I've been working really, really hard for going on a year. The more success I taste, the harder I want to work. I've really improved the site -- I used to post once a day, maybe a lost pet notice. Now I'm covering harbor patrol rescues and council hearings and Coastal Commission. I'm breaking stories -- leaving legacy media reporters following me by hours or days or sometimes, just giving up and not bothering to compete.
It's all fun and very very satisfying.
However. I also have freelance (paying) work. And two little kids. And a house. Of course I have a book club, and I joined a gym and try not to miss exercise.
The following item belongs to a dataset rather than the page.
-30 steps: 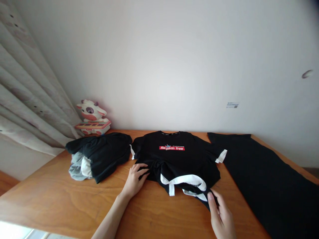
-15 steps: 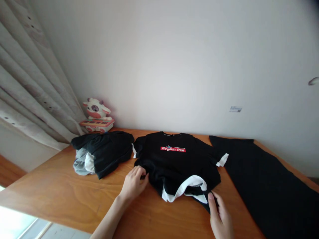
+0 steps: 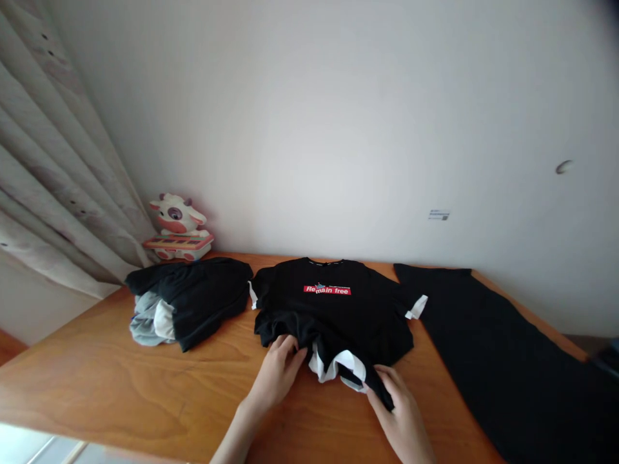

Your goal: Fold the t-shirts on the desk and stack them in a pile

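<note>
A black T-shirt [image 3: 333, 316] lies front up on the table, its neck toward the wall. It has white sleeve cuffs, a white-edged hem and a red "Remain free" print. My left hand [image 3: 280, 368] is closed on the bunched black cloth at the shirt's lower left; its fingertips are partly hidden in the folds. At the lower right, my right hand [image 3: 394, 403] grips the hem between thumb and fingers. Between the two hands the white hem band bends in a wavy fold, with the shirt's inside partly showing.
On the wooden table [image 3: 203, 393], a heap of black, grey and white clothes [image 3: 203, 296] sits to the left. Behind it stands a cow-shaped toy keyboard [image 3: 178, 229] beside the curtain [image 3: 62, 167]. Flat black cloth [image 3: 483, 341] stretches along the right side. A hook [image 3: 563, 167] is on the wall.
My hands have come closer together, drawing the hem inward and bunching it more. The right hand moved left and slightly up. The view has shifted a little to the right.
</note>
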Available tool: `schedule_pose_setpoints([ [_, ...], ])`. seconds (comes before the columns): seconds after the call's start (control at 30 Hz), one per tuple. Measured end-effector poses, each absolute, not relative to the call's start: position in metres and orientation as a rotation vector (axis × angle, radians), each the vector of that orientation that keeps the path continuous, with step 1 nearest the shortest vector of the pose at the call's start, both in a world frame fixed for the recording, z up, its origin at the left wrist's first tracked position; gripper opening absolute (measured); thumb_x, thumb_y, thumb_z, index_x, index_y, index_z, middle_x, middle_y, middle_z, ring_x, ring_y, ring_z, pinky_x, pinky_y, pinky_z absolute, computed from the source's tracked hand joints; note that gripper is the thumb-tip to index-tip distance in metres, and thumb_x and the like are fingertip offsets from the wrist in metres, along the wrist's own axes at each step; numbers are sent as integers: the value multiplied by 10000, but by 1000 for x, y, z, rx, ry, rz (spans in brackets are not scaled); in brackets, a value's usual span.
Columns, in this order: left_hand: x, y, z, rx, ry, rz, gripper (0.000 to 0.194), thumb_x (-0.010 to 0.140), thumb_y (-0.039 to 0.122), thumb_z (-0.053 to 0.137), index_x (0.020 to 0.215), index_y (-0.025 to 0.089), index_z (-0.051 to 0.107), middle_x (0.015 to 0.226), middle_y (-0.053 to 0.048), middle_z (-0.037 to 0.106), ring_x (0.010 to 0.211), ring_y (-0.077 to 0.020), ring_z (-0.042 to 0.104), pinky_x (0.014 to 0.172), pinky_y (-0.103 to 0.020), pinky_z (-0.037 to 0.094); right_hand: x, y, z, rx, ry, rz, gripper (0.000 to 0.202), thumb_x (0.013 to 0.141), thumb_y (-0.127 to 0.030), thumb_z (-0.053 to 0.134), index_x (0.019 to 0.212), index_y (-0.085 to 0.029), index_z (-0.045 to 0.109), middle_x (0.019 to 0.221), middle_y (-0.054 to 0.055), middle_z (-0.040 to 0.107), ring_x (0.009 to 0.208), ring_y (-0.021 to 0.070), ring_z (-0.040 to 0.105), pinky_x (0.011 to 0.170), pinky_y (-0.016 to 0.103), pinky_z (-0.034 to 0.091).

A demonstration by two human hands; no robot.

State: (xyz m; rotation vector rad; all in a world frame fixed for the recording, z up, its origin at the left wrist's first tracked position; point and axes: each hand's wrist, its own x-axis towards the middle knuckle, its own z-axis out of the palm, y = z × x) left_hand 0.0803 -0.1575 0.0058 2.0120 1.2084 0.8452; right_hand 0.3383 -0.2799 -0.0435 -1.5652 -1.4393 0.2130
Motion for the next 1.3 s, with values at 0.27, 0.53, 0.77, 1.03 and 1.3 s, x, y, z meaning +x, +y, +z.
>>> schedule_pose_setpoints([
  [0.27, 11, -145, 58, 1481, 1021, 1088, 413, 816, 580, 704, 767, 208, 531, 683, 16, 575, 606, -153, 597, 580, -259, 508, 374, -298, -1, -1606, -1269, 420, 386, 902, -451, 556, 1160, -231, 741, 1147, 103, 783, 1089, 284, 736, 935, 376, 603],
  [0.53, -46, -162, 72, 2036, 1015, 581, 160, 848, 352, 729, 940, 232, 676, 901, -31, 713, 769, -175, 683, 715, -269, 582, 385, -313, 0, -1564, -1348, 327, 296, 873, -344, 560, 1084, -257, 748, 1138, 72, 755, 1086, 254, 717, 963, 370, 584],
  [0.77, -61, -157, 94, 1984, 933, 840, 184, 857, 374, 709, 961, 225, 744, 978, -115, 745, 896, -253, 724, 764, -338, 620, 402, -311, 7, -1615, -1207, 203, 343, 856, -465, 623, 1114, -245, 675, 1086, 90, 737, 997, 262, 712, 843, 354, 589],
  [1.03, -39, -143, 57, 2096, 1090, 696, 244, 953, 410, 581, 973, 238, 752, 875, -55, 743, 779, -202, 695, 728, -288, 591, 408, -311, -1, -1836, -1197, 196, 298, 741, -538, 645, 877, -275, 673, 610, -11, 634, 541, 203, 629, 533, 291, 523],
  [1.3, -26, -151, 24, 2486, 983, 420, 636, 696, 106, 702, 1290, 333, 685, 1348, -89, 618, 1254, -299, 565, 1082, -441, 497, 401, -316, -11, -1728, -1379, 603, 443, 706, -375, 629, 1126, -268, 723, 1013, 77, 806, 885, 295, 776, 742, 366, 626],
])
The result? Lately, I've been working hard and not paying as much attention to kids. Night meetings. Morning meetings. Going out of town. Writing all the time. Not checking homework, not kissing goodnight. Work work work, loving it, but clearly letting important things slide.
I've noticed my 7-year-old getting a little snotty, and then today, she had a mini breakdown after missing a word on a spelling test. It's like we're on different planets, and I think it's my fault.
I've decided to force myself to work a little less over the coming week -- we have this little weeklong break we dub "Ski Week" because so many families just skipped Presidents Week to ski, they finally just made it a vacation. We're not going away, but I think I'll try to take some steps back. Say no to a few things. Spend some good time with my kiddos.
Sometimes I think Corona del Mar Today is a drug, and I'm an addict.